Figure 3. Iso increases S-nitrosylated levels of Cx43 at the lateral side of Dmd^mdx cardiomyocytes.

(A) Top and middle gels were loaded with S-nitrosylated proteins pulled down from heart samples using the biotin switch assay. Top gel was, then, blotted against Cx43, and the middle gel is the corresponding Ponceau staining. Lower blot was loaded using total cardiac proteins and blotted against Cx43. The bottom graph is the quantification for 5 independent blots using the ratio for S-nitrosylated Cx43/Ponceau. The number in parentheses indicates the n value. Comparisons between groups were made using 2-way ANOVA plus Tukey’s post hoc test. *P < 0.05 vs. WT control, and ^†P < 0.05 vs. WT Iso. (B) Analysis performed by PLA of the interaction between Cx43 and S-nitrosylation. Plasma membrane stained with wheat germ agglutinin (WGA) and S-nitrosylated Cx43 (Cx43-SNO) are shown in green and red, respectively. Representative images of n = 5 per group. (C) Assessment of Cx43 hemichannel activity in isolated Dmd^mdx hearts perfused with buffer containing 5 μM ethidium bromide after or without treatment with Iso.
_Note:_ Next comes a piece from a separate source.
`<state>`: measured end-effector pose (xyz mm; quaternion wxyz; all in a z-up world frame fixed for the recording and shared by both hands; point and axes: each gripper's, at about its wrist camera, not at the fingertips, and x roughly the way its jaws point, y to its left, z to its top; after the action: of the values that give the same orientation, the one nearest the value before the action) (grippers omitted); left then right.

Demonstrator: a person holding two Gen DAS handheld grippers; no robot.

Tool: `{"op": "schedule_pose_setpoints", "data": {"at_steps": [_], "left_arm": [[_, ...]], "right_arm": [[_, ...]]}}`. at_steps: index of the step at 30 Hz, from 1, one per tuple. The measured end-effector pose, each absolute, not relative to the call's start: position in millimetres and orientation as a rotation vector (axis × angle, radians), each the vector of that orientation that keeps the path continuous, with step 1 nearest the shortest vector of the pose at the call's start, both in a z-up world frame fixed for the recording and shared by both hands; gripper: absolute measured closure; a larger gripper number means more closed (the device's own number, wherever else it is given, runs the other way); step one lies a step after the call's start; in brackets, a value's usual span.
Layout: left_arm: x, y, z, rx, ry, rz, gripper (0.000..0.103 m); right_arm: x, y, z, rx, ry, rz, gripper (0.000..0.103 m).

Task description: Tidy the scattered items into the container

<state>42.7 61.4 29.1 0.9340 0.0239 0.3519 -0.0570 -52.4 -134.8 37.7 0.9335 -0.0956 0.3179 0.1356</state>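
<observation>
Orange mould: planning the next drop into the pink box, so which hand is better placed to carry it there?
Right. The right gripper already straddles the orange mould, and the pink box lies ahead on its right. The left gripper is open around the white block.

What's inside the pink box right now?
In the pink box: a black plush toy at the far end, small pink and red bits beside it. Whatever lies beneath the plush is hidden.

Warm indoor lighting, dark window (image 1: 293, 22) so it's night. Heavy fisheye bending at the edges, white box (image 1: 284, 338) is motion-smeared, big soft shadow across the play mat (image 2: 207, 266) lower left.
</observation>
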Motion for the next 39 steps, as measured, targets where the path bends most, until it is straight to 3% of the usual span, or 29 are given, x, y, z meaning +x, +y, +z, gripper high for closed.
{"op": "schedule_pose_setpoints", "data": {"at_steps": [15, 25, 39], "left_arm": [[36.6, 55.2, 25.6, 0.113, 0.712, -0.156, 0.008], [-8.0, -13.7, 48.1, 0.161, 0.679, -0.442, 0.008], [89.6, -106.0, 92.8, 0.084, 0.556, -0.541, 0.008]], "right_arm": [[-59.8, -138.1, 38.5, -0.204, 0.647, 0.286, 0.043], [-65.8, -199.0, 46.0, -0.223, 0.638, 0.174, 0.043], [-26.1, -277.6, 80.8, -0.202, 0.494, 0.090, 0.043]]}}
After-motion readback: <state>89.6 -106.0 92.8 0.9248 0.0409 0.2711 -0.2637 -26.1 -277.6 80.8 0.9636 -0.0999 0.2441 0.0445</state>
Arrows show nuclei. The number in parentheses indicates the n value. Comparisons between groups were made using 2-way ANOVA test plus Tukey’s post hoc test. *P < 0.05 vs. vehicle WT; ^†P < 0.05 vs. vehicle Dmd^mdx. (D) Top and middle gels were loaded with S-nitrosylated proteins pulled down from human heart samples using the biotin switch assay. Top gel was, then, blot against Cx43 and the middle gel is the corresponding ponceau staining. Lower blot was load using total cardiac proteins and blot against Cx43. (E) Analysis performed by PLA of the interaction between Cx43 and S-nitrosylation in human samples. Note that Cx43 is S-nitrosylated at the lateral side of DMD human samples compare to non-DMD.